WHAT IS BEING ASKED:
All pictures are to be excluded when the data below is output verbatim.

╭─ GIVEN INFORMATION

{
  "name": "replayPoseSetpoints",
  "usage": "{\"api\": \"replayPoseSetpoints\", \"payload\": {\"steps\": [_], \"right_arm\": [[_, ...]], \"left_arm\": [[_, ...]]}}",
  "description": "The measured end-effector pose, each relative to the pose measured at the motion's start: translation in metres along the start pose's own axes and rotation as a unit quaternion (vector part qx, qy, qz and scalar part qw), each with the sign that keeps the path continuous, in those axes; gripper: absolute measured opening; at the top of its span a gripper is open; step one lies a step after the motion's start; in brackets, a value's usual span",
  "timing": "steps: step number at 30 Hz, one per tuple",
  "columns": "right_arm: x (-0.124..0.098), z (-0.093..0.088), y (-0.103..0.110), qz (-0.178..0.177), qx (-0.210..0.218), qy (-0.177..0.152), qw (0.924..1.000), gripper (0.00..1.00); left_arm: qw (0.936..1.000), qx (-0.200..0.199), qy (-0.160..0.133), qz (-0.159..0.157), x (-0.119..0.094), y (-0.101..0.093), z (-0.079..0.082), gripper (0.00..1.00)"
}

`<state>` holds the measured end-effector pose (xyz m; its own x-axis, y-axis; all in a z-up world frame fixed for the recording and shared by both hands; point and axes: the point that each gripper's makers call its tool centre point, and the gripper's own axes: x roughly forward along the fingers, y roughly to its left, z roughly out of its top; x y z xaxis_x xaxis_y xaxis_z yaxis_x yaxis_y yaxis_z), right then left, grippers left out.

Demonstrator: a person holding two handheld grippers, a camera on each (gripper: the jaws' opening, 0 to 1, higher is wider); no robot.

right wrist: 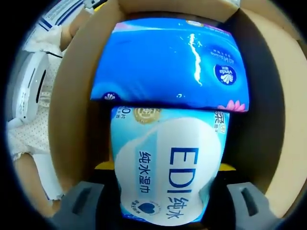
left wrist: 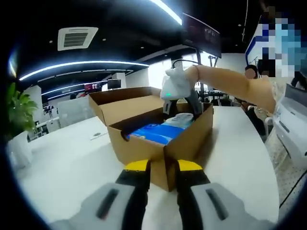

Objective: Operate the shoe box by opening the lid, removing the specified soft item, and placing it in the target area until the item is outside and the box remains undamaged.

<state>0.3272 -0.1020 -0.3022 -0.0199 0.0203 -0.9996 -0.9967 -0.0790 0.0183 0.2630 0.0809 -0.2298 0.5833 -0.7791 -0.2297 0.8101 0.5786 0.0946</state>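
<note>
Grippers worked at an open cardboard shoe box (left wrist: 144, 143) on a white table (left wrist: 62, 167).

In the left gripper view, the box sat at frame centre with its lid flaps folded back toward the upper left, and the left gripper (left wrist: 163, 168) rose from the bottom edge with its yellow-tipped jaws closed on the box's near corner wall. The right gripper (left wrist: 184, 108) reached down into the box from the upper right, held by a person's arm (left wrist: 230, 84). In the right gripper view, the right gripper (right wrist: 163, 191) had its jaws on either side of a light-blue wet wipes pack (right wrist: 165, 167) at lower centre, gripping it inside the box. A dark-blue tissue pack (right wrist: 168, 62) lay just above it, touching, across the upper frame between the cardboard walls.
</note>
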Motion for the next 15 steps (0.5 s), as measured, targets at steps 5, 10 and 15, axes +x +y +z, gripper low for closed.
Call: {"api": "replayPoseSetpoints", "payload": {"steps": [5,10,15], "right_arm": [[0.0007,-0.0011,0.0028,0.000,-0.001,0.003,1.0000,0.78],[0.0017,-0.0018,0.0062,-0.001,-0.002,0.007,1.0000,0.78],[0.0013,-0.0020,0.0057,-0.001,0.000,0.002,1.0000,0.77]], "left_arm": [[0.9999,0.012,0.004,0.004,0.0003,-0.0005,-0.0003,0.21],[0.9999,0.011,0.003,0.003,0.0003,0.0009,0.0001,0.21],[0.9999,0.014,0.004,0.003,0.0006,0.0010,-0.0001,0.21]]}}
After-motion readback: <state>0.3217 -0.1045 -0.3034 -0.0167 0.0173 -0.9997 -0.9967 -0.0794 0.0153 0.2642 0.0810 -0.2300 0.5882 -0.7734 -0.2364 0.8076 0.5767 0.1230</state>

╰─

YOUR RESPONSE:
{
  "name": "replayPoseSetpoints",
  "usage": "{\"api\": \"replayPoseSetpoints\", \"payload\": {\"steps\": [_], \"right_arm\": [[_, ...]], \"left_arm\": [[_, ...]]}}",
  "description": "The measured end-effector pose, each relative to the pose measured at the motion's start: translation in metres along the start pose's own axes and rotation as a unit quaternion (vector part qx, qy, qz and scalar part qw), each with the sign that keeps the path continuous, in those axes; gripper: absolute measured opening; at the top of its span a gripper is open; step one lies a step after the motion's start; in brackets, a value's usual span",
  "timing": "steps: step number at 30 Hz, one per tuple",
  "columns": "right_arm: x (-0.124..0.098), z (-0.093..0.088), y (-0.103..0.110), qz (-0.178..0.177), qx (-0.210..0.218), qy (-0.177..0.152), qw (0.924..1.000), gripper (0.00..1.00); left_arm: qw (0.936..1.000), qx (-0.200..0.199), qy (-0.160..0.133), qz (-0.159..0.157), x (-0.119..0.094), y (-0.101..0.093), z (-0.079..0.082), gripper (0.00..1.00)"
}

`<state>` holds the measured end-effector pose (xyz m; its own x-axis, y-axis; all in a z-up world frame fixed for the recording and shared by both hands; point and axes: the point that each gripper's makers call its tool centre point, and the gripper's own axes: x roughly forward along the fingers, y roughly to its left, z roughly out of its top; x y z xaxis_x xaxis_y xaxis_z yaxis_x yaxis_y yaxis_z), right then left, grippers left out.

Demonstrator: a person holding two handheld grippers, a camera on each (gripper: the jaws' opening, 0 to 1, higher is wider); no robot.

right wrist: 
left wrist: 

Objective: Operate the shoe box by opening the lid, removing the specified soft item, and placing it in the target area until the item is outside and the box remains undamaged.

<state>0.3272 -0.1020 -0.3022 -0.0199 0.0203 -0.9996 -0.9967 -0.0790 0.0183 0.2630 0.0809 -0.2298 0.5833 -0.7791 -0.2297 0.8101 0.5786 0.0946</state>
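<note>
Grippers worked at an open cardboard shoe box (left wrist: 144, 143) on a white table (left wrist: 62, 167).

In the left gripper view, the box sat at frame centre with its lid flaps folded back toward the upper left, and the left gripper (left wrist: 163, 168) rose from the bottom edge with its yellow-tipped jaws closed on the box's near corner wall. The right gripper (left wrist: 184, 108) reached down into the box from the upper right, held by a person's arm (left wrist: 230, 84). In the right gripper view, the right gripper (right wrist: 163, 191) had its jaws on either side of a light-blue wet wipes pack (right wrist: 165, 167) at lower centre, gripping it inside the box. A dark-blue tissue pack (right wrist: 168, 62) lay just above it, touching, across the upper frame between the cardboard walls.
</note>
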Motion for the next 15 steps (0.5 s), as measured, targets at steps 5, 10 and 15, axes +x +y +z, gripper low for closed.
Call: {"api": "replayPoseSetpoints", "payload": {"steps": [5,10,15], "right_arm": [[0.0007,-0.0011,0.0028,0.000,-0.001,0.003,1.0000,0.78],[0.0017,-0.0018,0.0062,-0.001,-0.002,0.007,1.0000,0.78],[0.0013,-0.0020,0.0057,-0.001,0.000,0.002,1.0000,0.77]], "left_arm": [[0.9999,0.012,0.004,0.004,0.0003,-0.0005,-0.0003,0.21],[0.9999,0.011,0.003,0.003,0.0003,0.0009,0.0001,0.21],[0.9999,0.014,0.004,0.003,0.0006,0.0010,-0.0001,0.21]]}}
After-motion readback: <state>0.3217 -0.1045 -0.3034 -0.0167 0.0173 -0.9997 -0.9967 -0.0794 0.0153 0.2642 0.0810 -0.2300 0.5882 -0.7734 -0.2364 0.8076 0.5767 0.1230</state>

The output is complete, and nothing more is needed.